Type the entries out once more. Match them exactly.

**Records for this task:**

◇ ◇ ◇ ◇

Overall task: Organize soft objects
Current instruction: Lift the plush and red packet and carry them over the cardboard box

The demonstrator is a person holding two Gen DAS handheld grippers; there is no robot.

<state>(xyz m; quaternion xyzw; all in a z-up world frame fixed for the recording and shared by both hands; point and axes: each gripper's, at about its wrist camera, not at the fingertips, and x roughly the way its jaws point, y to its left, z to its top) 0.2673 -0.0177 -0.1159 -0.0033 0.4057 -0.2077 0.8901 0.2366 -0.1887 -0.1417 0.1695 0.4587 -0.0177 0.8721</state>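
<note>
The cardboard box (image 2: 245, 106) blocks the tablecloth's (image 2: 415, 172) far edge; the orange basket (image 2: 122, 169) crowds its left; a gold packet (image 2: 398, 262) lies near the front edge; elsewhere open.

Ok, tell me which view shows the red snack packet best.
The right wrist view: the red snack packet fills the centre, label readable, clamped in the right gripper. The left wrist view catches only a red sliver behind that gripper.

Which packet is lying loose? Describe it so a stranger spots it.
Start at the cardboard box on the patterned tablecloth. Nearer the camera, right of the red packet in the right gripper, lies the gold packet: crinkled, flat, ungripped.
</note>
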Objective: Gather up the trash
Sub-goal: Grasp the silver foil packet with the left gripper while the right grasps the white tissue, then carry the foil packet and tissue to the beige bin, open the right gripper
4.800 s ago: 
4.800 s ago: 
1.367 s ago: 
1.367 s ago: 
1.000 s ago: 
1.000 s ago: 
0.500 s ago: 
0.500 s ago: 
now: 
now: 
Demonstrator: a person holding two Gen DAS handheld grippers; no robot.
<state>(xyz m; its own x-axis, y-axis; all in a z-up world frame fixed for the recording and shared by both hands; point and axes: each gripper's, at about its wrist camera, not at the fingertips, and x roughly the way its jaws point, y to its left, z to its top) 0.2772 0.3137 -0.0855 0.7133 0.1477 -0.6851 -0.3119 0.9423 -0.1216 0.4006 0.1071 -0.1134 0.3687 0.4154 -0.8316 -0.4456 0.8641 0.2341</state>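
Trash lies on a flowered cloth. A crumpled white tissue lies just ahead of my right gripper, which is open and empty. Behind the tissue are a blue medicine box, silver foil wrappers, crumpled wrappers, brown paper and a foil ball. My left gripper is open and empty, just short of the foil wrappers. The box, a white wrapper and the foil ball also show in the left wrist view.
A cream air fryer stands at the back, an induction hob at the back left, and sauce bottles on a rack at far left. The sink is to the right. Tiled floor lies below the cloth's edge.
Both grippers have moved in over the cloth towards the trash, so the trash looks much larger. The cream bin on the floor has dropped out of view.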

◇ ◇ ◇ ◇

**The completed task:**
Overall task: Organize soft objects
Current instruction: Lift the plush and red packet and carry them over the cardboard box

The demonstrator is a person holding two Gen DAS handheld grippers; there is no robot.

<state>(xyz m; quaternion xyzw; all in a z-up world frame fixed for the recording and shared by both hands; point and axes: each gripper's, at about its wrist camera, not at the fingertips, and x roughly the way its jaws point, y to its left, z to its top) 0.2673 -0.0177 -0.1159 -0.0033 0.4057 -0.2077 0.8901 0.2366 -0.1887 -0.1417 0.1695 0.4587 -0.0177 0.8721</state>
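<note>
The cardboard box (image 2: 245, 106) blocks the tablecloth's (image 2: 415, 172) far edge; the orange basket (image 2: 122, 169) crowds its left; a gold packet (image 2: 398, 262) lies near the front edge; elsewhere open.

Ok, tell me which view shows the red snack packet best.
The right wrist view: the red snack packet fills the centre, label readable, clamped in the right gripper. The left wrist view catches only a red sliver behind that gripper.

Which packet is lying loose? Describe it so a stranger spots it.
Start at the cardboard box on the patterned tablecloth. Nearer the camera, right of the red packet in the right gripper, lies the gold packet: crinkled, flat, ungripped.
</note>
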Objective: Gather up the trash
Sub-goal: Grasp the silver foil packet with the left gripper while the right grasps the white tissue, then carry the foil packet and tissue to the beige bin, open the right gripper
4.800 s ago: 
4.800 s ago: 
1.367 s ago: 
1.367 s ago: 
1.000 s ago: 
1.000 s ago: 
0.500 s ago: 
0.500 s ago: 
now: 
now: 
Demonstrator: a person holding two Gen DAS handheld grippers; no robot.
<state>(xyz m; its own x-axis, y-axis; all in a z-up world frame fixed for the recording and shared by both hands; point and axes: each gripper's, at about its wrist camera, not at the fingertips, and x roughly the way its jaws point, y to its left, z to its top) 0.2772 0.3137 -0.0855 0.7133 0.1477 -0.6851 -0.3119 0.9423 -0.1216 0.4006 0.1071 -0.1134 0.3687 0.4154 -0.8316 -0.4456 0.8641 0.2341</state>
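Trash lies on a flowered cloth. A crumpled white tissue lies just ahead of my right gripper, which is open and empty. Behind the tissue are a blue medicine box, silver foil wrappers, crumpled wrappers, brown paper and a foil ball. My left gripper is open and empty, just short of the foil wrappers. The box, a white wrapper and the foil ball also show in the left wrist view.
A cream air fryer stands at the back, an induction hob at the back left, and sauce bottles on a rack at far left. The sink is to the right. Tiled floor lies below the cloth's edge.
Both grippers have moved in over the cloth towards the trash, so the trash looks much larger. The cream bin on the floor has dropped out of view.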

With this, there is nothing more to the exercise.